-
Notifications
You must be signed in to change notification settings - Fork 46
Description
Performance degradation on PCA
I was getting unexpectedly poor performance from PCA on the Exathlon data (using the VUS-PR metric):
| TSB-AD - latest commit | Values reported in the paper | Difference | |
|---|---|---|---|
| TranAD | 0.95 | 0.10 | 0.86 |
| OFA | 0.85 | 0.58 | 0.28 |
| CNN | 0.95 | 0.68 | 0.27 |
| LSTMAD | 0.96 | 0.82 | 0.14 |
| OmniAnomaly | 0.97 | 0.84 | 0.13 |
| USAD | 0.97 | 0.84 | 0.13 |
| RobustPCA | 0.81 | 0.77 | 0.04 |
| AnomalyTransformer | 0.14 | 0.10 | 0.04 |
| AutoEncoder | 0.91 | 0.91 | 0.00 |
| IForest | 0.32 | 0.35 | -0.04 |
| PCA | 0.53 | 0.95 | -0.42 |
First column are values I obtained with the latest commit of TSB-AD, second are values from the publication.
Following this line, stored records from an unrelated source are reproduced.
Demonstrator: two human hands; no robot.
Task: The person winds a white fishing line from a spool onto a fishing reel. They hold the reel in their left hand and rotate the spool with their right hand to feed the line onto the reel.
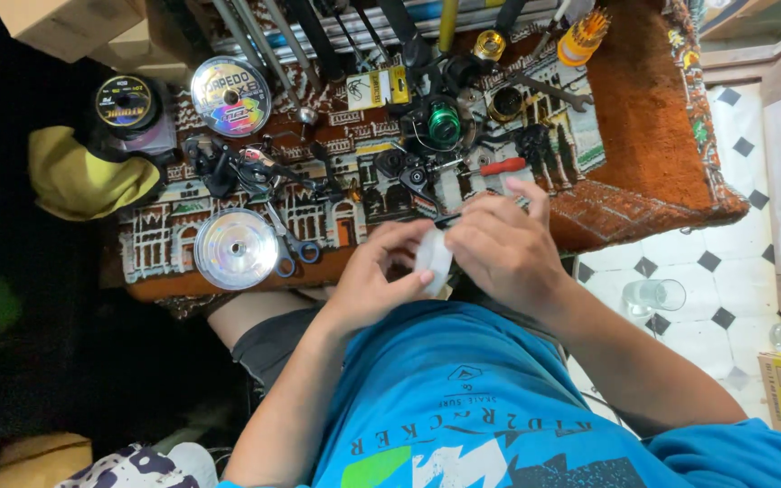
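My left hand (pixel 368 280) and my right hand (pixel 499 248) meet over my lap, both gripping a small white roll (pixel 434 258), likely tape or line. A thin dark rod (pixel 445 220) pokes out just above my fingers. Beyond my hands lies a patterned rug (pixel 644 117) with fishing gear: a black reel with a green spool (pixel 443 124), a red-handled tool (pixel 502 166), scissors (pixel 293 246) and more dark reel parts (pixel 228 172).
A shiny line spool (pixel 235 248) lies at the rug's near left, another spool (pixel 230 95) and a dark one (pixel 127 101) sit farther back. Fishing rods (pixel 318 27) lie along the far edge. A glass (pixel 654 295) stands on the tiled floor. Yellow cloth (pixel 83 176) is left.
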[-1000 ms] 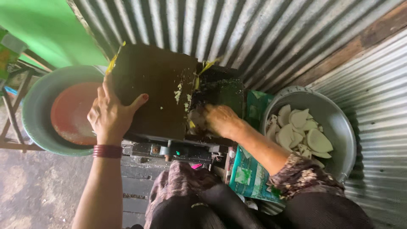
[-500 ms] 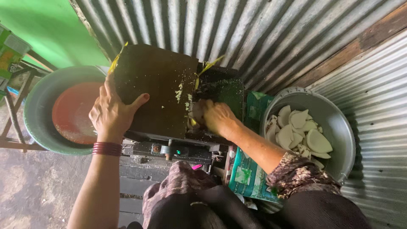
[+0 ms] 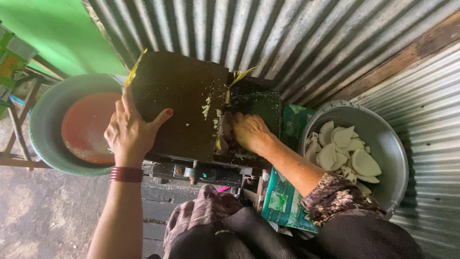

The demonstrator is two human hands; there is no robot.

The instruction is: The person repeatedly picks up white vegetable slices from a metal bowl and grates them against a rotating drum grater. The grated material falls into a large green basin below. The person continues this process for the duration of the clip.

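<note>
Little has changed since the earlier frames. The left hand stays spread flat against the dark machine cover, thumb out. The right hand remains pushed into the feed opening, fingers curled on a pale piece; grip unclear. White slices fill the metal basin.

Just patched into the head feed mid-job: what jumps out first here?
The dark boxy machine at centre, flecked with pale shreds: the left hand lies flat on its cover, and the right hand presses into the opening beside it. To the right, a grey basin holds white pieces; to the left stands a green basin.
</note>
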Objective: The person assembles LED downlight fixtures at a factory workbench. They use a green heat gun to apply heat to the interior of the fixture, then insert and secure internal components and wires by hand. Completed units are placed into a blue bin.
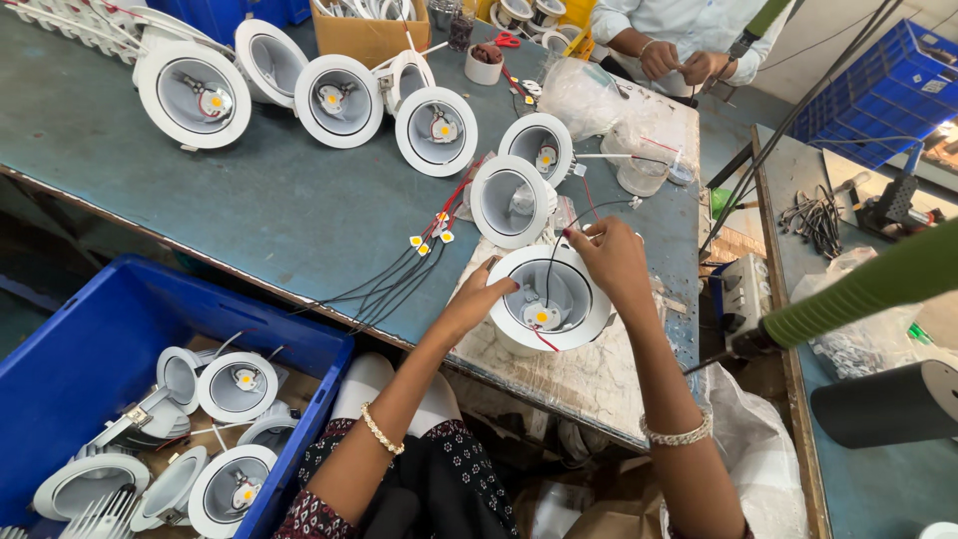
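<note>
Downlight housing [551, 299] sits at the worktop [249, 210] near edge, mouth upward. Left hand [477, 297] grips its rim; right hand [611, 262] pinches its wires [559, 250]. Finished lamps [436, 131] lie behind, blue crate [90, 339] lower left.

**Boxes, crates and bags around the bench**

A brown cardboard box [367, 35] stands open at the far edge of the table. A crumpled clear plastic bag [584, 97] lies near it (contents unclear). One blue plastic crate [95, 349] sits at lower left, another blue crate [878, 95] at upper right.
</note>
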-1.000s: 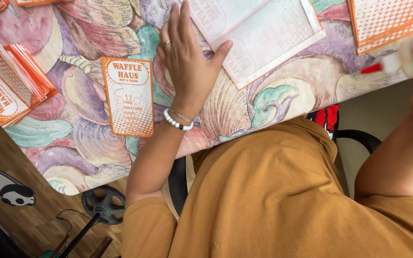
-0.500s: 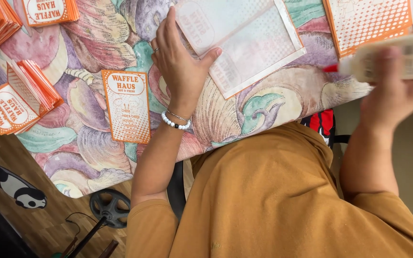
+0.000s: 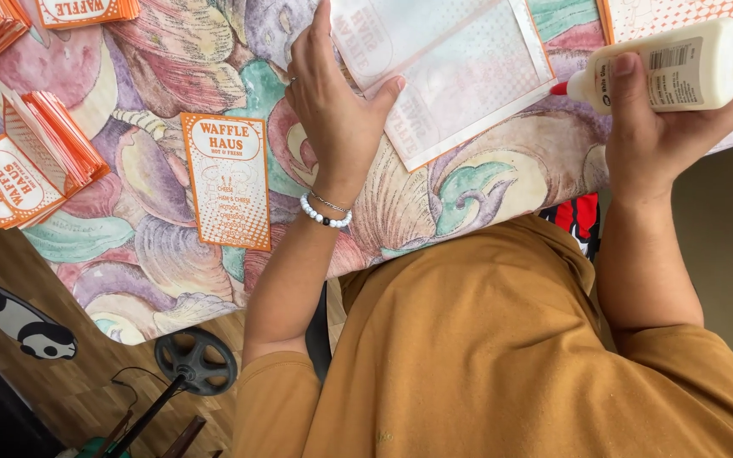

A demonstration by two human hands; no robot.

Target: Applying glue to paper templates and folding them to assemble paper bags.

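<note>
Down from my head camera, the only view I have, my left hand [image 3: 337, 106] lies flat and open on a pale sheet [image 3: 456, 72] that is turned blank side up on the bench [image 3: 485, 182], fingers spread and the thumb pressing its near edge to keep it from sliding. My right hand [image 3: 659, 127] is clamped round a white glue bottle [image 3: 668, 64], held sideways in the air just off the sheet's right corner, its red nozzle [image 3: 560, 87] pointing toward the paper but not touching it. I cannot make out any line or blob of glue on the sheet, so as far as I can judge the gluing of this piece is not yet begun; the paper is only pinned and the bottle brought close.

Further left on the shell-patterned cloth of the bench lies a single orange-and-white printed card [image 3: 229, 180], face up and apart from my wrist. Beyond it a fanned stack of the same orange cards [image 3: 31, 161] sits at the bench's left edge, with more at the top left corner [image 3: 86, 10] and another orange sheet [image 3: 680, 13] at the top right, behind the bottle. Those piles look to me like pieces either finished or waiting; I cannot tell which. On my left wrist is a white bead bracelet [image 3: 326, 214].
</note>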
The improvement in most methods can probably be ascribed to the fixes (e.g. use of correct hyperparameters) since publication. However, there might be a bug affecting PCA and possibly other methods as well:
Bug (in PCA?)
At least part of the issue might be normalization introduced in a79f315:
# models/PCA.py
X = Window(window = self.slidingWindow).convert(X)
if self.normalize:
if n_features == 1:
X = zscore(X, axis=0, ddof=0)
else:
X = zscore(X, axis=1, ddof=1) #<--- 2nd issue
# validate inputs X and y (optional)
X = check_array(X)
self._set_n_classes(y)
# PCA is recommended to use on the standardized data (zero mean and
# unit variance).
if self.standardization: #<--- 1st issue
X, self.scaler_ = standardizer(X, keep_scalar=True)In the example of PCA above:
- Normalization is applied twice, once for the
normalizationflag and once for thestandardizationflag. X = zscore(X, axis=1, ddof=1)seems to apply normalization independently on each window. Each window contains multiple features and has form[feat0_t0, feat0_t1, ..., feat0_tw, feat1_t0, feat1_t1, ..., feat1_tw, ...].
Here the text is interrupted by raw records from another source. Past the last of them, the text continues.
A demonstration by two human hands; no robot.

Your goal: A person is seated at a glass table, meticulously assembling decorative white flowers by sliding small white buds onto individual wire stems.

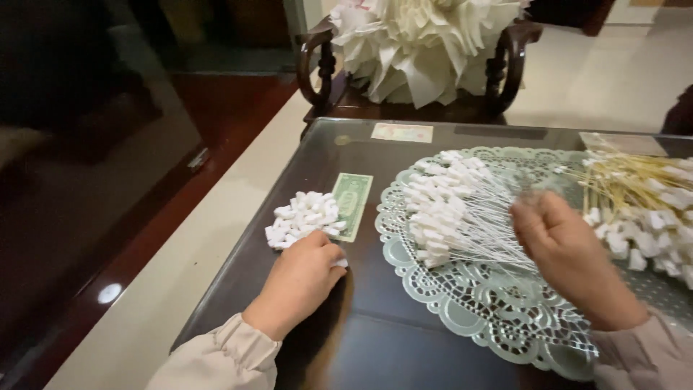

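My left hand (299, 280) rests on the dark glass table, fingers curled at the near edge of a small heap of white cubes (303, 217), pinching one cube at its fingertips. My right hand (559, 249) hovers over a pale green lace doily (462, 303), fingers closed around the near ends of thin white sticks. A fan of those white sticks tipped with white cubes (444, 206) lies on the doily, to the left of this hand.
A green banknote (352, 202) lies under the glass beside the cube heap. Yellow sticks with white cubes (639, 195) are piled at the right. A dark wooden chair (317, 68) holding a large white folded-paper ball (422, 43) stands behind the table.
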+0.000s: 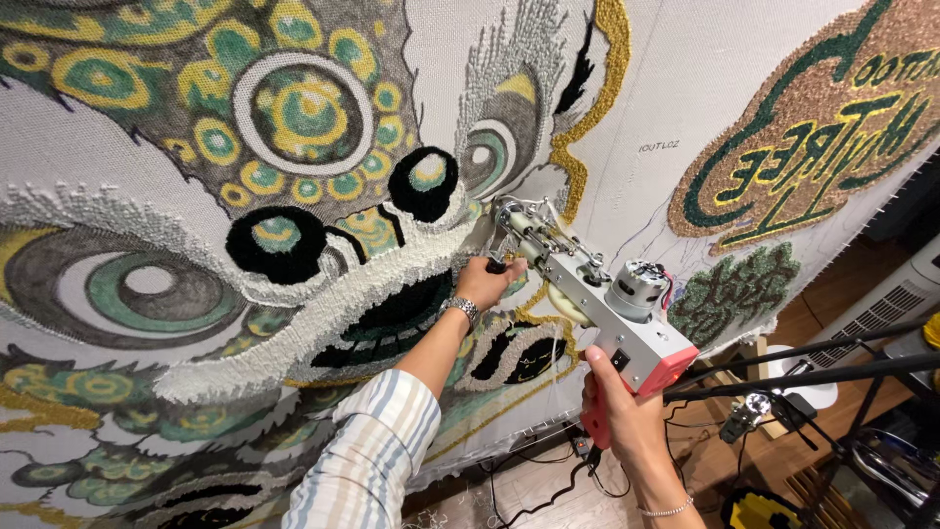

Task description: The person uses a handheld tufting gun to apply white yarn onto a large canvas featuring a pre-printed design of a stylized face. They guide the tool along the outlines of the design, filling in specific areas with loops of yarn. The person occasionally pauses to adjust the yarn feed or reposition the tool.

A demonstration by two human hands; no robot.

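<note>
Head-camera view looked along a stretched backing cloth (676, 88) bearing a large tufted lion-mask design in green, yellow, black and white. The right hand (612, 407) was closed tight round the pink grip of a tufting gun (597, 294), its forefinger up near the trigger, while the left hand (487, 282) was wrapped shut on the gun's front handle, just under the needle end. The gun sat between the two hands, slanting up and left from the right hand, and its tip (504, 214) was pressed against the cloth at the edge of the white pile beside the smaller eye. By my judgement the step in hand was filling or outlining that patch near the eye, with the machine set against the fabric. The next stretch would seem to call for steady forward pressure from both hands and a line kept true to the drawn edge, lest the needle skip or tear the weave. A watch (460, 311) sat on the left wrist above a striped sleeve (372, 460); black tripod legs (813, 364) stood at the right.
</note>
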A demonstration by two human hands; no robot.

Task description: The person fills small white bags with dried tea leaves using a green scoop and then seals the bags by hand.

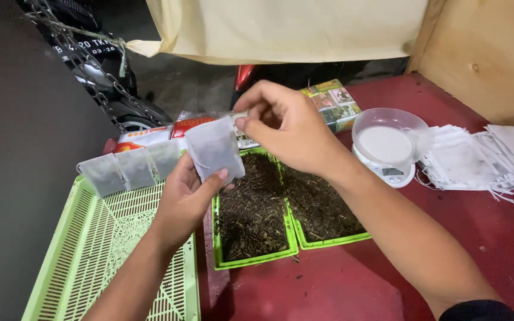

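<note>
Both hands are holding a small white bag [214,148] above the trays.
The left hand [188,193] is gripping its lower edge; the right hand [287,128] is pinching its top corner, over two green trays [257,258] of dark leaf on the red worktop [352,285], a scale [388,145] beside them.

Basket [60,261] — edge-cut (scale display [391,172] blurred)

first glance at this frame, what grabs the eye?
The two hands at centre: the left hand holds a small white filter bag upright while the right hand pinches at its top edge. Right under them sit two green trays of dark dried leaves on the red table. At right, a small scale with a clear bowl stands beside a pile of empty white bags.
</note>
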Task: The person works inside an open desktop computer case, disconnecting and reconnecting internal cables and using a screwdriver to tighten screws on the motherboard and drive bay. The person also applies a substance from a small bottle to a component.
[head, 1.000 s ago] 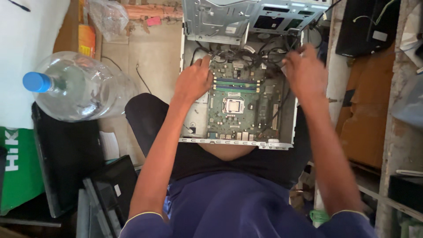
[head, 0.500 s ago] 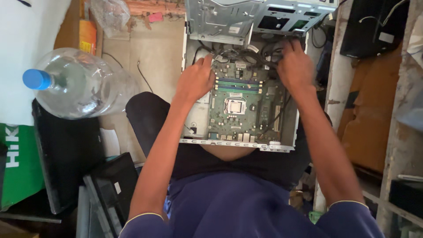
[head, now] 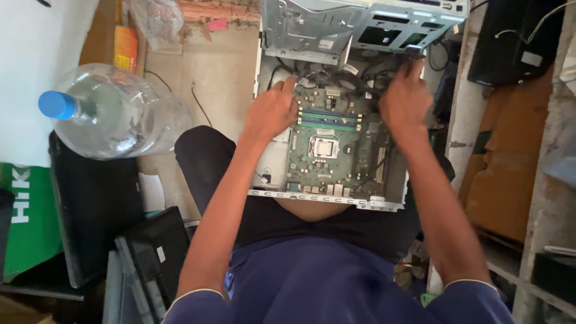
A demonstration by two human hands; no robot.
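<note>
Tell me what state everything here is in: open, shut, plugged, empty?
Computer case: open, side panel off, resting on the person's lap.
Motherboard: mounted inside, exposed.
Processor socket: uncovered, no cooler on it.
Memory slots: appear empty.
Drive cage: swung up at the far end.
Black cables: loose, bunched at the far end.
Water bottle: capped, lying on its side.
Left hand: on the board's edge.
Right hand: fingers in the cables.
</note>
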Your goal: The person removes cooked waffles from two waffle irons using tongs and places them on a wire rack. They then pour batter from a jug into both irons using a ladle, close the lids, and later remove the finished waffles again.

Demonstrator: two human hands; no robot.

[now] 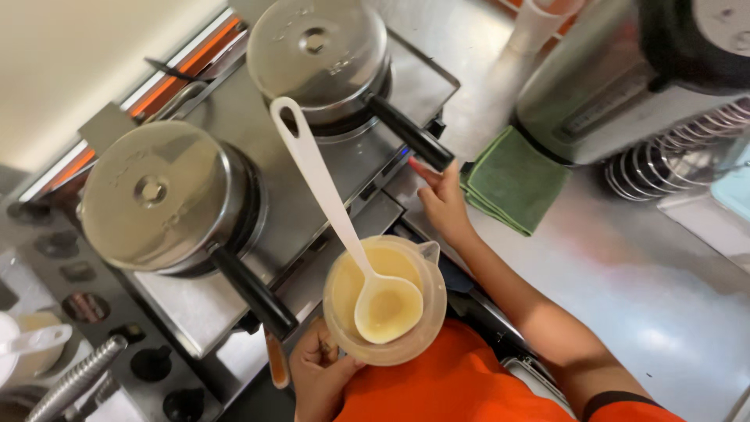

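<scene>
Translucent round plastic measuring jug (385,301) with pour spout, lower centre of the frame: holds pale yellow liquid, carried just above the near edge of the cooker, close to the person's orange shirt (461,387).

White plastic ladle (344,234): bowl rests inside the jug, partly filled with the same pale liquid; the long handle slants up and left across the cooker, its end near the upper pot.

Left hand (319,375), bottom centre: fingers (324,344) wrapped around the jug's handle side, bearing its weight.

Right hand (444,202), centre of the frame: fingers extended and close together, holding nothing; the fingertips touch the front edge of the cooker, just below the end of the upper pot's handle.

Stainless steel twin-burner cooker (344,160), centre to upper left: carries two pots.

Upper lidded steel pot (320,55) with black handle, top centre: handle points down and right toward the right hand.

Lower lidded steel pot (156,195) with black handle, left of centre: handle points down and right, ending beside the jug.

Folded green cloth (516,180), right of centre: lies on the steel bench (648,297), just beside the right hand.

Large steel appliance (617,78), upper right: stands on the bench behind the cloth.
</scene>
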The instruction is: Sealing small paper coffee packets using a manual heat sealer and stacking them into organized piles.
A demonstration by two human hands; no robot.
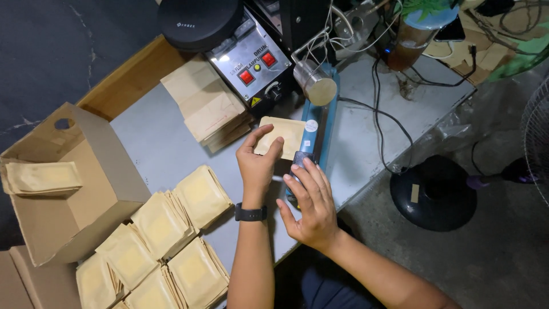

It is not intuitive for me what No 2. is trying to achieve, but it does not seem correct PCA. Independent application of the z-score to each time window e.g. messes up information on absolute magnitude of features between time windows, and overall seems to only remove information from the data.
Also, I think normalization might not be needed for IsolationForest forest at all? For other methods, I am currently unsure I can't tell for sure without looking into them more.
Fix
Two parts to this:
- In my opinion, PCA should not have both "normalization" and "standardization". I think removing "normalization" code and renaming "standardization" to "normalization" would be appropriate to be consistent with other methods. Even though I think "standardization" is actually a better term here.
- I think
X = zscore(X, axis=1, ddof=1)is a bug at least for some methods (PCA, IForest). Naively, I believe changes from a79f315 could be replaced to useStandardScalerinstandardizeralong the columns for all the methods involved.
I can prepare a PR for either 1. or 1. and 2., if that is welcome.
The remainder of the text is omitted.